▶ **Supplied information**:
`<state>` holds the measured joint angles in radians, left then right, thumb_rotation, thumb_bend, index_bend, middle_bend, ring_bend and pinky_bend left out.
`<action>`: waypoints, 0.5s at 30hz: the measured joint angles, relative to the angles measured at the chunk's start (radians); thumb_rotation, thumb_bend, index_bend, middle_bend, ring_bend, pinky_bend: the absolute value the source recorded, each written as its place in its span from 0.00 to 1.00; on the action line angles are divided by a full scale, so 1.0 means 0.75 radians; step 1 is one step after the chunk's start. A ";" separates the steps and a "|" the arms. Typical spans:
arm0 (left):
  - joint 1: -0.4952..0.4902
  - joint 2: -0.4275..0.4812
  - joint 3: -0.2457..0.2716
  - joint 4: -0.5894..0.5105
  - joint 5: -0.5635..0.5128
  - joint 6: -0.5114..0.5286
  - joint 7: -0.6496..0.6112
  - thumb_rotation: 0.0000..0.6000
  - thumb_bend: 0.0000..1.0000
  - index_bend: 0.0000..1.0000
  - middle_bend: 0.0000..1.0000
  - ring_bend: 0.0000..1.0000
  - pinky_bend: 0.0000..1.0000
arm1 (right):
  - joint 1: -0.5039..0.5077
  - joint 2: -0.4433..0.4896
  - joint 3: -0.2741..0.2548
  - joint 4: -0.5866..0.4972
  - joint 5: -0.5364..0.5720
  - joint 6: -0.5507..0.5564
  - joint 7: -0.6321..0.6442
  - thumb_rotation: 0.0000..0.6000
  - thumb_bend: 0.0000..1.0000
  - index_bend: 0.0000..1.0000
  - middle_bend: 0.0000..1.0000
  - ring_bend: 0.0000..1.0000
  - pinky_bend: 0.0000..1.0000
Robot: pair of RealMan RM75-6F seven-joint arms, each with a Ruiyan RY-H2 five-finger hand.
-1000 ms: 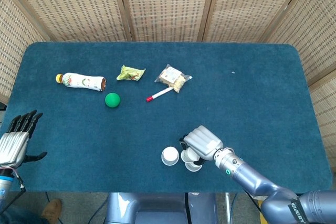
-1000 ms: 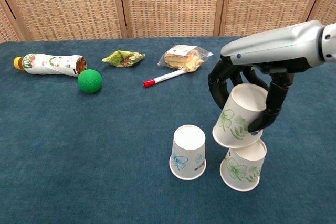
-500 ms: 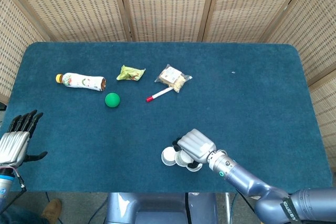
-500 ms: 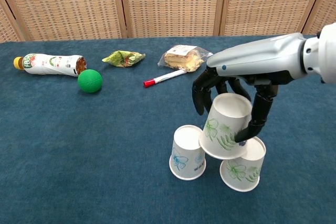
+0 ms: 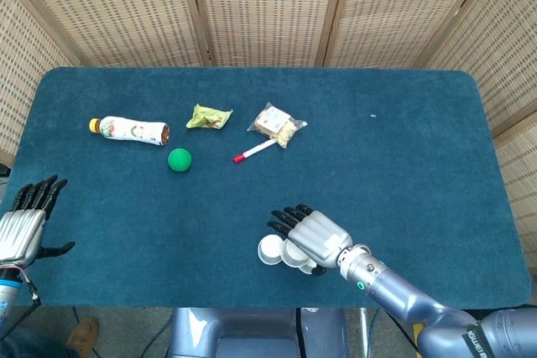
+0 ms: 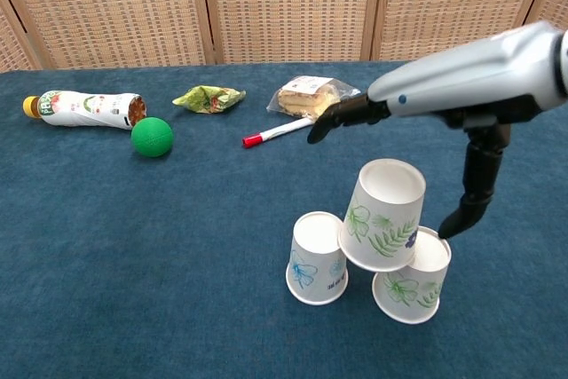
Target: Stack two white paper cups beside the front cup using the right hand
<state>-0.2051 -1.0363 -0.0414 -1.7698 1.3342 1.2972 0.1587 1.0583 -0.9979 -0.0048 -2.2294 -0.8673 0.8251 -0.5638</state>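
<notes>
My right hand (image 6: 461, 99) hovers above the cups with its fingers spread wide and nothing held; the thumb hangs down just beside the rear cup's rim. My left hand (image 5: 21, 228) waits off the table's left edge, fingers apart, empty.

Three white paper cups stand upside down near the front edge of the blue table (image 6: 133, 237). The front cup (image 6: 318, 258) sits on the cloth at the left, the base cup (image 6: 411, 285) on the cloth at the right, and the upper cup (image 6: 383, 214) is perched tilted, leaning across both of them instead of sitting squarely on the base cup. I judge that stack unsteady.

These cups look very light, thin-walled and easy to crush or knock over, with a smooth, slightly slippery printed wall. To straighten the upper cup I would take it lightly around the middle of its wall, thumb opposite fingers, squeezing only enough to lift, then set it centred on the base cup without brushing the front cup
</notes>
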 measured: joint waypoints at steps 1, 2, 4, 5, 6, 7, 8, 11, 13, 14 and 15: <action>0.001 0.001 0.000 0.000 0.001 0.001 -0.002 1.00 0.00 0.00 0.00 0.00 0.00 | -0.005 0.029 0.002 -0.020 -0.008 0.010 0.004 1.00 0.00 0.00 0.00 0.05 0.13; 0.002 0.002 0.000 0.000 0.002 0.003 -0.004 1.00 0.00 0.00 0.00 0.00 0.00 | -0.012 0.061 0.004 -0.038 -0.018 0.021 0.009 1.00 0.00 0.00 0.00 0.05 0.13; 0.004 0.004 0.000 -0.002 0.005 0.007 -0.008 1.00 0.00 0.00 0.00 0.00 0.00 | -0.038 0.141 0.007 -0.073 -0.051 0.051 0.027 1.00 0.00 0.00 0.01 0.05 0.12; 0.005 0.004 0.000 -0.003 0.007 0.009 -0.009 1.00 0.00 0.00 0.00 0.00 0.00 | -0.055 0.177 0.008 -0.082 -0.072 0.068 0.037 1.00 0.00 0.01 0.02 0.05 0.12; 0.007 0.005 0.001 -0.004 0.010 0.013 -0.010 1.00 0.00 0.00 0.00 0.00 0.00 | -0.081 0.223 0.007 -0.089 -0.108 0.092 0.052 1.00 0.00 0.02 0.03 0.05 0.11; 0.008 0.005 0.002 -0.005 0.013 0.015 -0.011 1.00 0.00 0.00 0.00 0.00 0.00 | -0.104 0.252 0.006 -0.089 -0.139 0.112 0.065 1.00 0.00 0.03 0.04 0.05 0.11; 0.011 0.005 0.003 -0.006 0.016 0.019 -0.011 1.00 0.00 0.00 0.00 0.00 0.00 | -0.129 0.273 0.004 -0.083 -0.174 0.134 0.079 1.00 0.00 0.04 0.04 0.05 0.10; 0.016 0.003 0.007 -0.009 0.024 0.028 -0.009 1.00 0.00 0.00 0.00 0.00 0.00 | -0.228 0.307 -0.005 -0.020 -0.320 0.226 0.150 1.00 0.00 0.06 0.05 0.04 0.05; 0.020 0.000 0.008 -0.011 0.031 0.037 -0.010 1.00 0.00 0.00 0.00 0.00 0.00 | -0.305 0.307 -0.012 0.073 -0.425 0.312 0.231 1.00 0.00 0.06 0.05 0.01 0.02; 0.023 -0.003 0.009 -0.012 0.039 0.046 -0.011 1.00 0.00 0.00 0.00 0.00 0.00 | -0.338 0.302 -0.015 0.124 -0.465 0.351 0.274 1.00 0.00 0.06 0.04 0.00 0.00; 0.025 -0.005 0.009 -0.012 0.042 0.050 -0.012 1.00 0.00 0.00 0.00 0.00 0.00 | -0.382 0.290 -0.018 0.201 -0.510 0.404 0.337 1.00 0.00 0.06 0.03 0.00 0.00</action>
<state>-0.1864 -1.0399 -0.0344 -1.7791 1.3659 1.3348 0.1495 0.7717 -0.7800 -0.0184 -2.0786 -1.2496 1.1279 -0.3113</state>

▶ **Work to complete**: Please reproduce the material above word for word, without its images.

▶ **Output below**:
`<state>` holds the measured joint angles in radians, left then right, thumb_rotation, thumb_bend, index_bend, middle_bend, ring_bend and pinky_bend left out.
`<action>`: waypoints, 0.5s at 30hz: the measured joint angles, relative to the angles measured at the chunk's start (radians); thumb_rotation, thumb_bend, index_bend, middle_bend, ring_bend, pinky_bend: the absolute value the source recorded, each written as its place in its span from 0.00 to 1.00; on the action line angles are divided by a full scale, so 1.0 means 0.75 radians; step 1 is one step after the chunk's start. A ";" separates the steps and a "|" the arms. Typical spans:
arm0 (left):
  - joint 1: -0.4952..0.4902
  - joint 2: -0.4275..0.4812
  - joint 3: -0.2457..0.2716
  - joint 4: -0.5894..0.5105
  - joint 5: -0.5635..0.5128
  - joint 6: -0.5114..0.5286
  - joint 7: -0.6496..0.6112
  - thumb_rotation: 0.0000..0.6000
  - thumb_bend: 0.0000..1.0000
  - index_bend: 0.0000..1.0000
  - middle_bend: 0.0000..1.0000
  - ring_bend: 0.0000..1.0000
  - pinky_bend: 0.0000..1.0000
arm1 (right):
  - joint 1: -0.5039..0.5077
  - joint 2: -0.4433..0.4896
  - joint 3: -0.2741..0.2548
  - joint 4: -0.5866..0.4972
  - joint 5: -0.5364..0.5720
  - joint 6: -0.5507..0.5564
  - joint 7: -0.6321..0.6442
  - thumb_rotation: 0.0000..0.6000
  - thumb_bend: 0.0000..1.0000
  - index_bend: 0.0000..1.0000
  - middle_bend: 0.0000..1.0000
  - ring_bend: 0.0000..1.0000
  - pinky_bend: 0.0000..1.0000
Robot: pair of RealMan RM75-6F seven-joint arms, each with a Ruiyan RY-H2 five-finger hand.
-1000 ms: 
-1000 ms: 
-500 ms: 
-500 ms: 
+0 ms: 
+0 ms: 
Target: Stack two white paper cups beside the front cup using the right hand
<state>-0.2051 -1.0363 -0.0414 -1.7698 1.3342 1.2972 0.1587 1.0583 -0.9979 -0.0048 -2.2294 -0.8673 0.8251 -0.5638</state>
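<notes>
My right hand (image 6: 461, 99) hovers above the cups with its fingers spread wide and nothing held; the thumb hangs down just beside the rear cup's rim. My left hand (image 5: 21, 228) waits off the table's left edge, fingers apart, empty.

Three white paper cups stand upside down near the front edge of the blue table (image 6: 133, 237). The front cup (image 6: 318, 258) sits on the cloth at the left, the base cup (image 6: 411, 285) on the cloth at the right, and the upper cup (image 6: 383, 214) is perched tilted, leaning across both of them instead of sitting squarely on the base cup. I judge that stack unsteady.

These cups look very light, thin-walled and easy to crush or knock over, with a smooth, slightly slippery printed wall. To straighten the upper cup I would take it lightly around the middle of its wall, thumb opposite fingers, squeezing only enough to lift, then set it centred on the base cup without brushing the front cup
</notes>
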 measured: joint waypoints at steps 1, 2, 4, 5, 6, 7, 8, 11, 13, 14 and 15: <action>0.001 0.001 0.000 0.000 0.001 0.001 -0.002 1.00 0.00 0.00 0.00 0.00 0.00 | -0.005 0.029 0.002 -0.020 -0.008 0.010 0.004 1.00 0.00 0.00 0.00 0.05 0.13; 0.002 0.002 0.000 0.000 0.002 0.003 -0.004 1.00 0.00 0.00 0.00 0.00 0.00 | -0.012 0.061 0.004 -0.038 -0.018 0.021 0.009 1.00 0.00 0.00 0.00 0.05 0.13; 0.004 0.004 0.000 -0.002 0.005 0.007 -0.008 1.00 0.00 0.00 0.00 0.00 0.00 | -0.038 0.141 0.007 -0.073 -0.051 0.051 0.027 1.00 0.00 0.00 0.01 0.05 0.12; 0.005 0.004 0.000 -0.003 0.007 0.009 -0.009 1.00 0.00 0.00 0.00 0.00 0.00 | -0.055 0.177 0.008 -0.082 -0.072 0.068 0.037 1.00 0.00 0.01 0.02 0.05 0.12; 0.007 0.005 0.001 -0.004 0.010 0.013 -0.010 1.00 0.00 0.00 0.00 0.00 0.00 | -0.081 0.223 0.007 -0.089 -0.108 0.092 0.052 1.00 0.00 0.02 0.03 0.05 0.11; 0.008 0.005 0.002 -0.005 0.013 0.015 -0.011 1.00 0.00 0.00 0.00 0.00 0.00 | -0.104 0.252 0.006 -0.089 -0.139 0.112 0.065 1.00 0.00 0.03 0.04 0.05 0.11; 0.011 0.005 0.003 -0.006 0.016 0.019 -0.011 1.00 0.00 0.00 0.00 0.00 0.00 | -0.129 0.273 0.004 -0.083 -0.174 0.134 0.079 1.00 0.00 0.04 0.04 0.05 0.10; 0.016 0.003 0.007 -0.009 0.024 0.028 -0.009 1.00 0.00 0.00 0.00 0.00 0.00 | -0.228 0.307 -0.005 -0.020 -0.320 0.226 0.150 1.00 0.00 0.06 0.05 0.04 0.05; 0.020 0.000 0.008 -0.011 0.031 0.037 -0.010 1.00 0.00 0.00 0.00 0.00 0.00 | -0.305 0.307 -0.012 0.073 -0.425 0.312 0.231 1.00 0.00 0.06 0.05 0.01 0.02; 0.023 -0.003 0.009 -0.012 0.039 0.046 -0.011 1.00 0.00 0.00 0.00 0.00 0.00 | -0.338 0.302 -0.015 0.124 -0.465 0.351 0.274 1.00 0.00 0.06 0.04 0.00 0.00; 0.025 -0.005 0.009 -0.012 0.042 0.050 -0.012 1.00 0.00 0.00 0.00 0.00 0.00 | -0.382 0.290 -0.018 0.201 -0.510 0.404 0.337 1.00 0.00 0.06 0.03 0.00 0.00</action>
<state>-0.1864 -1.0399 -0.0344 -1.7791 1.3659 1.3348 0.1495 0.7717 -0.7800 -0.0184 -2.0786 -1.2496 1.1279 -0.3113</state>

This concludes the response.